Samedi après-midi, Mme Nguyễn Thị Minh Anh (36 ans, à Hanoï) s'est rendue chez sa mère après près de deux semaines d'activité.
Dès qu'elle est entrée, elle a entendu sa mère la réprimander: "Tu as ta propre famille maintenant, même si je t'appelle, tu ne peux dire que quelques mots".
Cette phrase l'a rendue un peu mal à l'aise. Elle pensait qu'elle remplissait toujours son devoir, envoyant chaque mois de l'argent pour les dépenses de subsistance, prescrivant des médicaments contre la tension artérielle pour sa mère, embauchant une femme de ménage à l'heure, et envoyant ses petits-enfants jouer les week-ends quand elle avait du temps libre.
Mais pendant ce repas, en voyant sa mère manger très lentement, parler de vieilles histoires et se poser à plusieurs reprises les questions auxquelles elle avait répondu, Minh Anh s'est rendu compte: "Maman ne manque de rien matériel, mais il semble qu'elle soit très seule".

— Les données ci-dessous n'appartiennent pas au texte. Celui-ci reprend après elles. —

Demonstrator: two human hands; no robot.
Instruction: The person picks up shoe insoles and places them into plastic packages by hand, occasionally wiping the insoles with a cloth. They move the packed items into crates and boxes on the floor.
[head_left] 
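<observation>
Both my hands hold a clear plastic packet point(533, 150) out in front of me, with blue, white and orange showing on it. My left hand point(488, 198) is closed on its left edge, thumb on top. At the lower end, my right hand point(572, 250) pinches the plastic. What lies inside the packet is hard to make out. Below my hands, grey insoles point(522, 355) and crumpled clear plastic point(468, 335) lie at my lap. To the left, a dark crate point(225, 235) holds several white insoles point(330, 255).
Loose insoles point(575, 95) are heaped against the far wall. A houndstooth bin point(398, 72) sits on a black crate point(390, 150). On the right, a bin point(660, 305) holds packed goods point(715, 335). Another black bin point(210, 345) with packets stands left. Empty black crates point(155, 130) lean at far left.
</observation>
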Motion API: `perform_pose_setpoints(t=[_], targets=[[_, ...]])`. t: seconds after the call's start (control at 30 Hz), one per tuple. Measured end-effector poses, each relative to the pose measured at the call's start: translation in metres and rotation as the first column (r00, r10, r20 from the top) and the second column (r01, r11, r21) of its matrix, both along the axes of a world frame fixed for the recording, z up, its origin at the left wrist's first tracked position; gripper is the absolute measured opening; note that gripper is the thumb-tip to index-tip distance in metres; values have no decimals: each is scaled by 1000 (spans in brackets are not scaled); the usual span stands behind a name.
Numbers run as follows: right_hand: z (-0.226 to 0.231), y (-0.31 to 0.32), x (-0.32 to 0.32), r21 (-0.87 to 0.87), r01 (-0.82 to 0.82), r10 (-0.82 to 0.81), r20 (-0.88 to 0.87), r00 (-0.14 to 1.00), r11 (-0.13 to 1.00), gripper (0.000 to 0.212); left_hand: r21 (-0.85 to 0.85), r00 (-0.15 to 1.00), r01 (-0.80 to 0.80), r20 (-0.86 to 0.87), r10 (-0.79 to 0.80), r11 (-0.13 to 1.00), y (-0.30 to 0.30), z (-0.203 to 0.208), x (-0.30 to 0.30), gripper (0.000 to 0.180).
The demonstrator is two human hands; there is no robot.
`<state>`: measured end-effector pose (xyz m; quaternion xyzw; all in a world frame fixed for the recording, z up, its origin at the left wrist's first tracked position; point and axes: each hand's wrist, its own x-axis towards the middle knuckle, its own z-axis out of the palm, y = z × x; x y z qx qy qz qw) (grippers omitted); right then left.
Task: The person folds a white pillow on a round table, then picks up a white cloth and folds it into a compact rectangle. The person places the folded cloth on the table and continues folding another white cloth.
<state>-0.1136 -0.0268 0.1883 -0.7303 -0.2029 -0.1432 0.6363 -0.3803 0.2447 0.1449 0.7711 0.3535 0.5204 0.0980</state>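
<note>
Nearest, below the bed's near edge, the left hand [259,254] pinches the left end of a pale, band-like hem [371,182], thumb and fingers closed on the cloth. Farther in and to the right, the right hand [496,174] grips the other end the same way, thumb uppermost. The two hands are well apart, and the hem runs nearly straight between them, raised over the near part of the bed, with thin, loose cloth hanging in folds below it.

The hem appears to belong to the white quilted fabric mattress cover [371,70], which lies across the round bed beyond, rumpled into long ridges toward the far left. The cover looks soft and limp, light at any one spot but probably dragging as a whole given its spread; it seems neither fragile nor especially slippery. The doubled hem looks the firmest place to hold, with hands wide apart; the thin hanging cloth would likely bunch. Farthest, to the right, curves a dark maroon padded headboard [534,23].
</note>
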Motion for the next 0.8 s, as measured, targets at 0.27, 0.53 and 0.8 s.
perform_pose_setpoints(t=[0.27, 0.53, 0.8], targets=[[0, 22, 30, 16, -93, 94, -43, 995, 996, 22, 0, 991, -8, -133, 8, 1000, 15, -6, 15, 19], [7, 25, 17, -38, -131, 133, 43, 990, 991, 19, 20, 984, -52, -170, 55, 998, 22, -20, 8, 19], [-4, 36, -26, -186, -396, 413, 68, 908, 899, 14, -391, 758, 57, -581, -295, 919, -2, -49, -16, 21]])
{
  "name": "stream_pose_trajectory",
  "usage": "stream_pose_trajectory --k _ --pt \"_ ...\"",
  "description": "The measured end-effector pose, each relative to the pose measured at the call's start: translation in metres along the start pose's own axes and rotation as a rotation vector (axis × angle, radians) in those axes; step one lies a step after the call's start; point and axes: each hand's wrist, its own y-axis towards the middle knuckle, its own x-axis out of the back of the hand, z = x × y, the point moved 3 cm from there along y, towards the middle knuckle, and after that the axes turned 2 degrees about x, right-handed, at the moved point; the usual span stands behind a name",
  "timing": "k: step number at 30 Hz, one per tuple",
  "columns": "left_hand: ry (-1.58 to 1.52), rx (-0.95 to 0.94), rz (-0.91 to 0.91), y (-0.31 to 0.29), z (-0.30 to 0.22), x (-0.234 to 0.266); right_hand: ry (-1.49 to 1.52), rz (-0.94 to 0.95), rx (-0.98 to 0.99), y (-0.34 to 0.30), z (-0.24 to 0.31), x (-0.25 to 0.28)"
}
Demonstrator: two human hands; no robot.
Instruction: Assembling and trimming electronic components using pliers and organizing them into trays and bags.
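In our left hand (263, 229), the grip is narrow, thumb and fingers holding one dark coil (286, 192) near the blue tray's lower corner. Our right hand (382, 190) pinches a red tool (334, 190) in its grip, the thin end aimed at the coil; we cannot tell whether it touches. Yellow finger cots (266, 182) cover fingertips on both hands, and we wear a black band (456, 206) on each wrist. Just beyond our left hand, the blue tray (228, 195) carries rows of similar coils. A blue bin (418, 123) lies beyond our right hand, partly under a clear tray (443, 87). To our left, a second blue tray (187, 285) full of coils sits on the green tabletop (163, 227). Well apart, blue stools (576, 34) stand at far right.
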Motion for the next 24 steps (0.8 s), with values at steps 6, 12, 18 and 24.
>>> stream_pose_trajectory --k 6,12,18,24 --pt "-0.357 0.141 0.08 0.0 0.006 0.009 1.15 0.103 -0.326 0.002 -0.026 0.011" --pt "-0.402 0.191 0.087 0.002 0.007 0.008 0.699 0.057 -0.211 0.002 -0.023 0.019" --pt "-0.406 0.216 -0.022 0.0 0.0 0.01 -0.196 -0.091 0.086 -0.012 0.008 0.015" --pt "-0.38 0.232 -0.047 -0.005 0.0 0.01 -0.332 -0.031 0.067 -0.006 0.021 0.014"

Dans de nombreuses familles urbaines, les enfants ne réalisent que que leurs parents sont différents lorsqu'ils deviennent souvent tristes, facilement en colère, sensibles aux paroles involontaires ou appellent constamment à l'heure où l'enfant est le plus occupé.

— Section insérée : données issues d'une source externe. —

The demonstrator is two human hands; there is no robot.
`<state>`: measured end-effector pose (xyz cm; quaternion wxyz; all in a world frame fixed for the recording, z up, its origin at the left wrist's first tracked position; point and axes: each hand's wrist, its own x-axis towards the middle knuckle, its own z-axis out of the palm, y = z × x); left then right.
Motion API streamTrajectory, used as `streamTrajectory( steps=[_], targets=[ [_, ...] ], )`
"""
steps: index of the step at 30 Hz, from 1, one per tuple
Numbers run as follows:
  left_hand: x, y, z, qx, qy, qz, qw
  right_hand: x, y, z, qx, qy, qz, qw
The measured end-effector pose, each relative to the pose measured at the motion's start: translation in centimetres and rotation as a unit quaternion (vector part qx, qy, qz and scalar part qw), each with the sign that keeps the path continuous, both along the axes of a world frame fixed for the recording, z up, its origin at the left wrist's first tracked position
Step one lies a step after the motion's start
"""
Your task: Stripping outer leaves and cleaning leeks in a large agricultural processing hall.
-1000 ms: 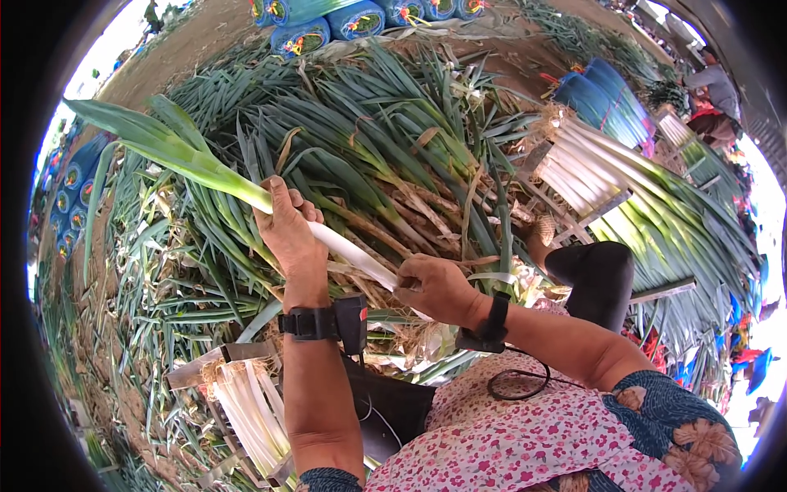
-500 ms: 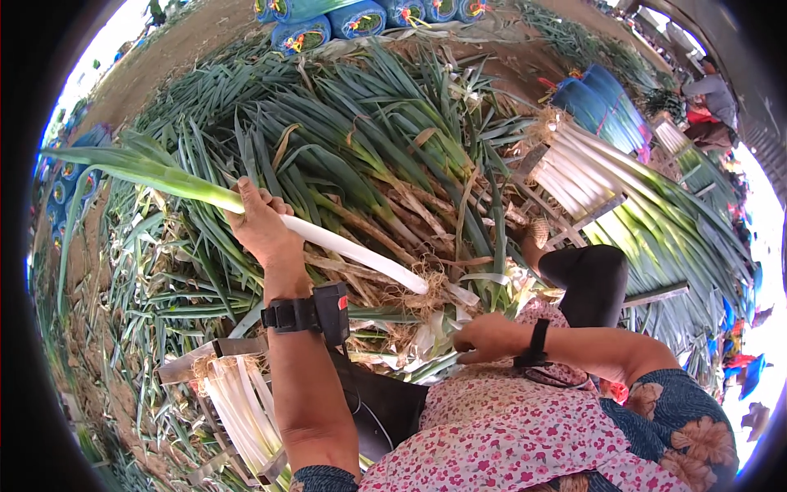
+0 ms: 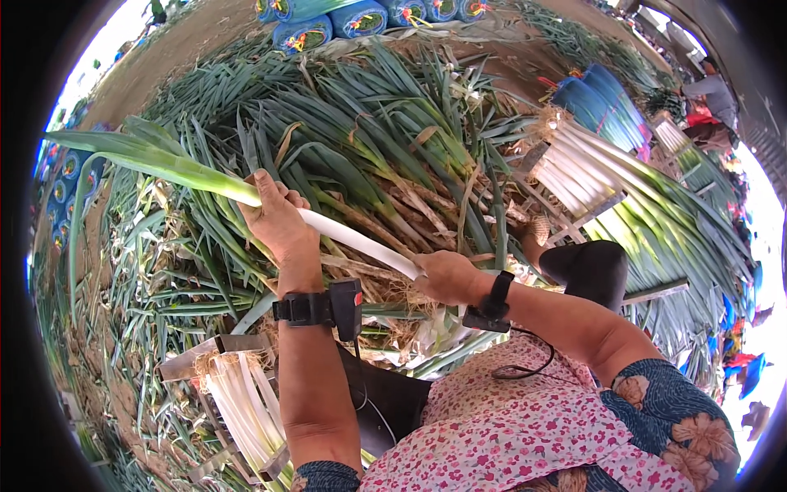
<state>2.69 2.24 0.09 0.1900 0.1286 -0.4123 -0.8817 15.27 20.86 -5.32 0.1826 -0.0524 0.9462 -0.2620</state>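
One long leek (image 3: pixel 357 239) with a white stalk and green leaves slants across the front of me. My left hand (image 3: pixel 283 221) is wrapped round it where the green turns to white. At its lower right end my right hand (image 3: pixel 449 277) is closed on the white stalk and hides much of the root end. The leaves stretch out to the upper left, one bent and hanging down. Beneath both hands spreads a big heap of leeks (image 3: pixel 352 139) with dark leaves and brownish, dirty stalks.
Metal racks hold cleaned white leeks (image 3: pixel 574 168) at right and a smaller bunch (image 3: pixel 242 398) at lower left. Blue net-wrapped bundles (image 3: pixel 361 20) lie at the back. Another person (image 3: pixel 711 98) sits at far right. Loose leaves litter the ground.
My right hand has come up and left from near my lap and taken hold of the leek near its roots. My left hand has shifted slightly right with the leek.
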Motion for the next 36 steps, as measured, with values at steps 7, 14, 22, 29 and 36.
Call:
streamTrajectory(
  steps=[7,14,22,29,36],
  targets=[
    [0.0,-0.2,-0.2,-0.022,0.004,-0.017,1.000,0.5,-0.7,0.4,0.020,-0.016,0.017,1.000],
    [0.1,-0.1,-0.1,-0.002,0.005,-0.059,0.998,1.3,0.4,-0.5,-0.036,-0.012,0.020,0.999],
    [-0.4,-0.9,-0.4,0.002,0.027,-0.127,0.992,2.1,2.0,0.0,-0.210,-0.061,-0.013,0.976],
    [-1.1,-1.2,-1.1,0.042,0.075,-0.197,0.977,2.2,1.5,-0.2,-0.223,-0.046,-0.050,0.972],
    [-0.4,-1.5,-1.4,0.161,0.174,-0.389,0.890,3.6,2.3,-5.0,-0.217,-0.132,-0.102,0.962]
  ],
)
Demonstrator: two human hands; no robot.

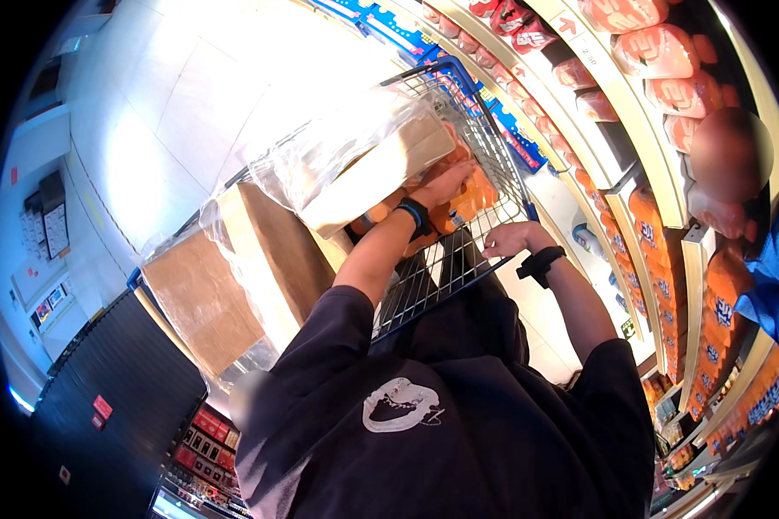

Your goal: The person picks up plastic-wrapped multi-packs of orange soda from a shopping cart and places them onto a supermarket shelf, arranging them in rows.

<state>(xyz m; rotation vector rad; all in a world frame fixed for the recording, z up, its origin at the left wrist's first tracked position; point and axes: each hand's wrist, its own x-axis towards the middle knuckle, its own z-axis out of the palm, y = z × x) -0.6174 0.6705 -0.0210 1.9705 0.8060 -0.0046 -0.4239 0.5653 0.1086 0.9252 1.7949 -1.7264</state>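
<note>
A wire shopping cart (pixel 512 186) with blue corner trim stands in front of me. My left hand (pixel 450 184) reaches down into it over orange plastic packs (pixel 476 195), its fingers bent around one of them; the fingertips are partly hidden. At the cart's near right rim is my right hand (pixel 509 239), its fingers curled closed; whatever they grip, if anything, is hard to make out. Beside my left forearm a brown cardboard box (pixel 376 177) in clear plastic wrap lies tilted across the cart. A larger cardboard box (pixel 203 290) rests nearer, on the left.
Shelves (pixel 614 160) along the right side hold rows of red and orange packs (pixel 666 54). A blue cloth-like item (pixel 766 281) hangs at the far right. Pale tiled floor (pixel 190 86) spreads out at the upper left, and a dark ribbed panel (pixel 112 381) stands at the lower left.
</note>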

Certaines mères étaient auparavant débrouillardes et décisives, mais maintenant, juste parce que leur enfant n'est pas rentré dîner, elles sont tristes toute la semaine. Un père qui était autrefois le pilier de la famille, après sa retraite, est soudainement devenu taciturne, irritable et traîne toute la journée autour de la télévision.

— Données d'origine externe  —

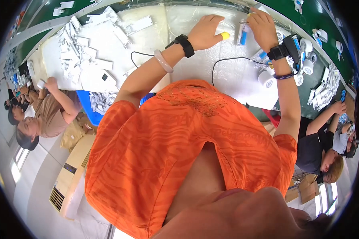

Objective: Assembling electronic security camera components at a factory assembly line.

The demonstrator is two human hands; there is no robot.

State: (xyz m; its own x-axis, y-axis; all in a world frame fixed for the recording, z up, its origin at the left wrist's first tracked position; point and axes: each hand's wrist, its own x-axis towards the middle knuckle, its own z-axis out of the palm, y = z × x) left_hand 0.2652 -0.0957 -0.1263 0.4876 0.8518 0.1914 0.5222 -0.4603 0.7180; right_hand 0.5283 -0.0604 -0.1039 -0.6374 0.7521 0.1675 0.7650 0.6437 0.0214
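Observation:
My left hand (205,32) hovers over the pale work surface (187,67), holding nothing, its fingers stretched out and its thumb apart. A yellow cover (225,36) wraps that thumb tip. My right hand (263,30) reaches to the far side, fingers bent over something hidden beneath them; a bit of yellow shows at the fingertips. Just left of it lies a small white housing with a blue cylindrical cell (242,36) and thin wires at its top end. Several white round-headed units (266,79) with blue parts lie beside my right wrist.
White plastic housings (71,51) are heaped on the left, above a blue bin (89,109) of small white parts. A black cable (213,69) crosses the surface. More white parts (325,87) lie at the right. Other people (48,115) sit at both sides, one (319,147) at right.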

Ces expressions sont parfois regardées par les enfants avec impatience: "Les parents sont vieux et trop difficiles", "je n'entends pas quand je parle", "même les petites choses sont mises en avant". Mais derrière cette "difficulté" se cache peut-être la peur d'être laissés pour compte.
Pour les personnes âgées, la retraite n'est pas seulement l'arrêt d'un emploi. C'est aussi un changement de position dans la famille et la société.
De décideurs, ils sont progressivement devenus des personnes « interrogées pour la forme », « informées en dernier ». De chaque jour avec des collègues, un calendrier de réunions, des tâches à accomplir, ils sont entrés dans de longs jours avec beaucoup de vide.
M. Hùng (68 ans), ancien fonctionnaire du secteur des ressources naturelles et de l'environnement (anciennement) à Hà Tĩnh, a raconté que ce qu'il craignait le plus n'était pas la maladie, mais le sentiment qu'il "n'était plus nécessaire".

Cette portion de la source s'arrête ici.